Fun facts about Joel Horlen:

-A native of San Antonio, TX, Joel was a second-team All-American at Oklahoma State University, where he led the Cowboys to the College World Series in 1959 before signing with the White Sox.

-He earned the win in his big league debut (September 4, 1961) with four innings of shutout relief against the Twins. In the game, he wore a jersey with no number on the back, as it was the only spare road top available!

-Staked a claim to Chicago's starting rotation with an 11-7 record and a 3.27 ERA in 1963.

-Horlen took a leap forward in 1964, leading the American League with an 0.93 WHIP and 6.1 hits allowed per 9 innings.
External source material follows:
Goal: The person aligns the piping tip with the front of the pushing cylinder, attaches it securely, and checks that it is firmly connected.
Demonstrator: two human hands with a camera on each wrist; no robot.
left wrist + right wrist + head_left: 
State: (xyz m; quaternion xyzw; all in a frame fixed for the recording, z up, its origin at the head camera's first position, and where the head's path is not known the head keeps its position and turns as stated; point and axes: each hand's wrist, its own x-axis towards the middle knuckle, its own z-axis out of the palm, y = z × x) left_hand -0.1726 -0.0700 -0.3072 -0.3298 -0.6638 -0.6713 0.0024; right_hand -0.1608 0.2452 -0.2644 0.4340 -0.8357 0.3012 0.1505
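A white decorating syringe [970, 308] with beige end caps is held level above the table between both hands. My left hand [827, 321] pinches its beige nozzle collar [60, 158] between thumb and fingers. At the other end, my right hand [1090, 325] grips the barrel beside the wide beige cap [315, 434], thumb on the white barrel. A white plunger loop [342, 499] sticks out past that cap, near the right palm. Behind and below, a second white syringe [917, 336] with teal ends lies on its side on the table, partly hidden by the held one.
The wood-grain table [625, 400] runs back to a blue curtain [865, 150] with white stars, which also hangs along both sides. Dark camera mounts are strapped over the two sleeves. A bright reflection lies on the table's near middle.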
His 1.88 ERA trailed only Dean Chance of the Angels, yet he had only a 13-9 record to show for his efforts as the Pale Hose bats produced only 2.84 runs per start for him.
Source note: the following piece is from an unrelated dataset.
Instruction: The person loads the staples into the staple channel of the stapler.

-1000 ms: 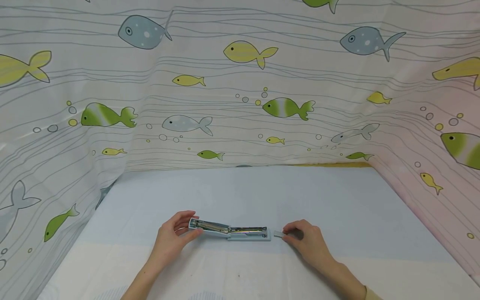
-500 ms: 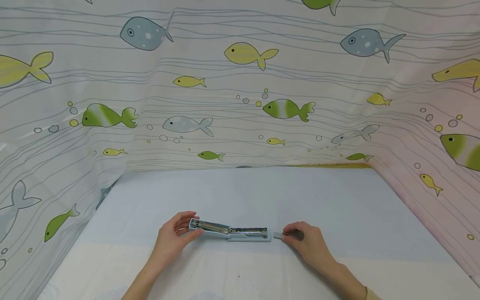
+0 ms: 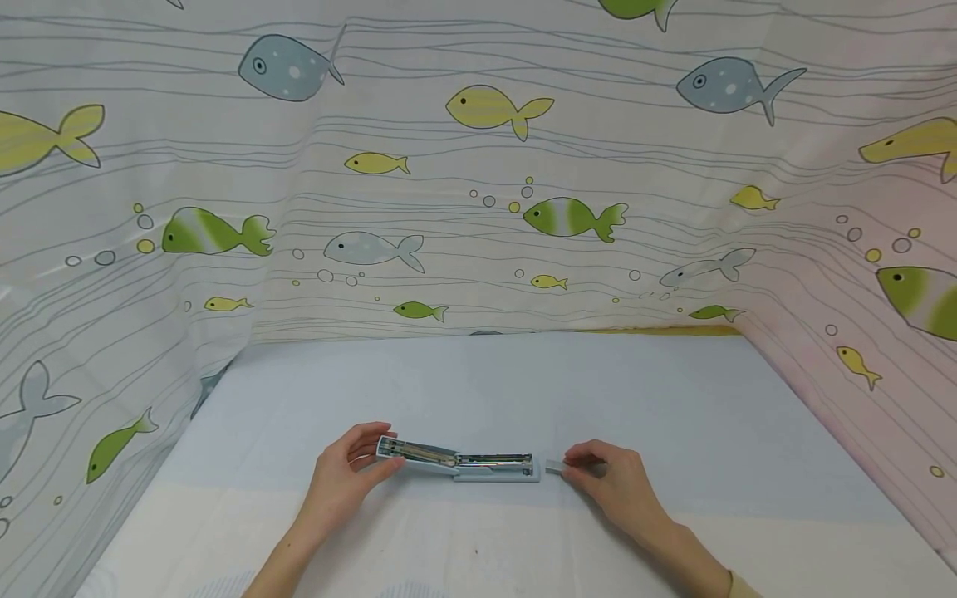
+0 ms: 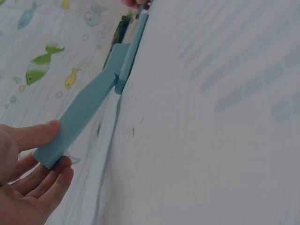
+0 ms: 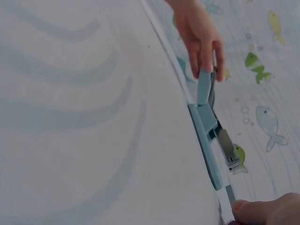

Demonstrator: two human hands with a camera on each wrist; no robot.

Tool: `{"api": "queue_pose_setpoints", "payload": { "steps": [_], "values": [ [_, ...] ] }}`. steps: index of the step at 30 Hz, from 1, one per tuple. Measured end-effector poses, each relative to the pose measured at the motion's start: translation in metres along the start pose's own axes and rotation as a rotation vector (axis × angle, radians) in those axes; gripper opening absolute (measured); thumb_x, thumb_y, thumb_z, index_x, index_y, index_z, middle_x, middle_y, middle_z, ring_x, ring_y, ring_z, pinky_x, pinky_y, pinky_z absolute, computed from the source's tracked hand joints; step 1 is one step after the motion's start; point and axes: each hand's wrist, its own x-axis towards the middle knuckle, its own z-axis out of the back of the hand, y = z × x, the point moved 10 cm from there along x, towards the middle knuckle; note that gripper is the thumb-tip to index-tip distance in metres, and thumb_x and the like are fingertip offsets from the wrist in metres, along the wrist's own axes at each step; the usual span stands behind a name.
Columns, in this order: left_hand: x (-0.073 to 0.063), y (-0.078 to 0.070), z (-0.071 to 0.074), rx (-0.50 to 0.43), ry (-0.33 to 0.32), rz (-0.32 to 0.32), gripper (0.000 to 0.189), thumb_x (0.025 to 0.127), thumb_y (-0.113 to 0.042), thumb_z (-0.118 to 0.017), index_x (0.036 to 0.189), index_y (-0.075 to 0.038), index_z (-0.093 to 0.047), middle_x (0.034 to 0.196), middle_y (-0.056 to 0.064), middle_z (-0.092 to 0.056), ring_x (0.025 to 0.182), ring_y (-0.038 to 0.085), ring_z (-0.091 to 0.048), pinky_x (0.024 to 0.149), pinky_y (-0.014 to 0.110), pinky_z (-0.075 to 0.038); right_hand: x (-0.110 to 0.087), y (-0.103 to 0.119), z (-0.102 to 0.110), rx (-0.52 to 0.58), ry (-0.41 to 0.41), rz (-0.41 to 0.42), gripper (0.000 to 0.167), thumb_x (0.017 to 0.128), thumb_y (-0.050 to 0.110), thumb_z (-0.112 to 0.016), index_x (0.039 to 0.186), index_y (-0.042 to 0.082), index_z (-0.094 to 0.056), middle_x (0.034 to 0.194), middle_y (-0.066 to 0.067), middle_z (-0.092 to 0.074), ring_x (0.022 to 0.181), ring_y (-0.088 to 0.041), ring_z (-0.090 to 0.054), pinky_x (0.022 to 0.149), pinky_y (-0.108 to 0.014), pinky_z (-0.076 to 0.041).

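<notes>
A light blue stapler (image 3: 497, 476) lies folded wide open on the table, its metal staple channel (image 5: 227, 146) showing. My left hand (image 3: 342, 475) grips the free end of its raised top cover (image 4: 84, 110), thumb (image 4: 40, 136) on the near side and fingers (image 4: 51, 185) on the other. Just off the stapler's right end, my right hand (image 3: 616, 486) pinches a short grey strip of staples (image 3: 555, 467) between thumb and fingers. In the right wrist view the strip sticks out past the thumb (image 5: 255, 212), close to the base's front end.
A white and pale blue cloth (image 3: 478, 399) covers the table. Fish-printed curtains (image 3: 478, 191) rise at the back and along both sides. A tiny dark speck (image 3: 476, 551) shows on the cloth in front of the stapler.
</notes>
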Motion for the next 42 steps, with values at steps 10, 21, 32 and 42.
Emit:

-Low earned run averages and disappointing win-loss records were the theme from 1964-1968. In that five-year span, Joel had a miniscule mark of 2.32 and a WHIP of 1.06 but his record was an underwhelming 67-56.

-His standout season was 1967, when he got a bit more support and started 8-0 en route to a 19-7 record and league-leading marks in ERA (2.06), shutouts (6), and WHIP (0.95). He made his only All-Star team but finished a distant second in Cy Young voting to Jim Lonborg, whose 22-9 record and 246 strikeouts for the pennant-winning Red Sox obscured an inferior 3.16 ERA.

-Also of note that year was Joel's September 10, 1967 no-hitter against the Tigers. Only a third-inning walk of Bill Freehan and a fifth-inning error by Ken Boyer kept him from perfection.

-Though he lost some effectiveness as the 1970s dawned, it is worth noting that the White Sox did not release him until the spring of 1972, two weeks after the players had voted unanimously for a labor strike. Horlen had been the team's representative in the players' union.

-He finished his major league career with a 3.00 ERA in 32 games (26 in relief) for the 1972 World Champion Athletics. He spent a brief stint with Cleveland's AA team in his hometown of San Antonio the following year. In parts of 12 big league seasons, Joel was 116-117 with a 3.11 ERA.

-He's spent years coaching and scouting for the Giants organization, and is an avid golfer. He also briefly returned to the mound at age 52 with the St. Lucie Legends of the Senior Professional Baseball Association in 1989. There is an extensive interview with Horlen at White Sox Interactive.
#480 Joel Horlen (back)


  1. You pointed out the two things that I remember best about Joel Horlen.... he never got much support from those lame hitting White Sox teams and he was a better pitcher than Jim Lonborg in 1967. Hard to fight the hype storm that was the Red Sox that year though.

  2. Now that you mention it... yeah, I see the Hershiser.

    Joel Horlen and his teammate Gary Peters are the best sixties pitchers that hardly anyone remembers, which is a terrible injustice.

  3. Bob - Some sources even referred to Horlen by the nickname "Hard Luck"!

    Steve - I wrote up Gary Peters recently as well, and was surprised by how good his numbers were. Definitely an unsung hero.

  4. IN those days, being a player rep, if you took it seriously, was pretty much a guarantee of no job security unless you were really good. People complain about the players making too much and so forth these days, but the owners had unlimited power and abused the players before free agency.

  5. Marc - Absolutely true. Which makes it an absolute disgrace that Marvin Miller hasn't been enshrined in the Hall of Fame.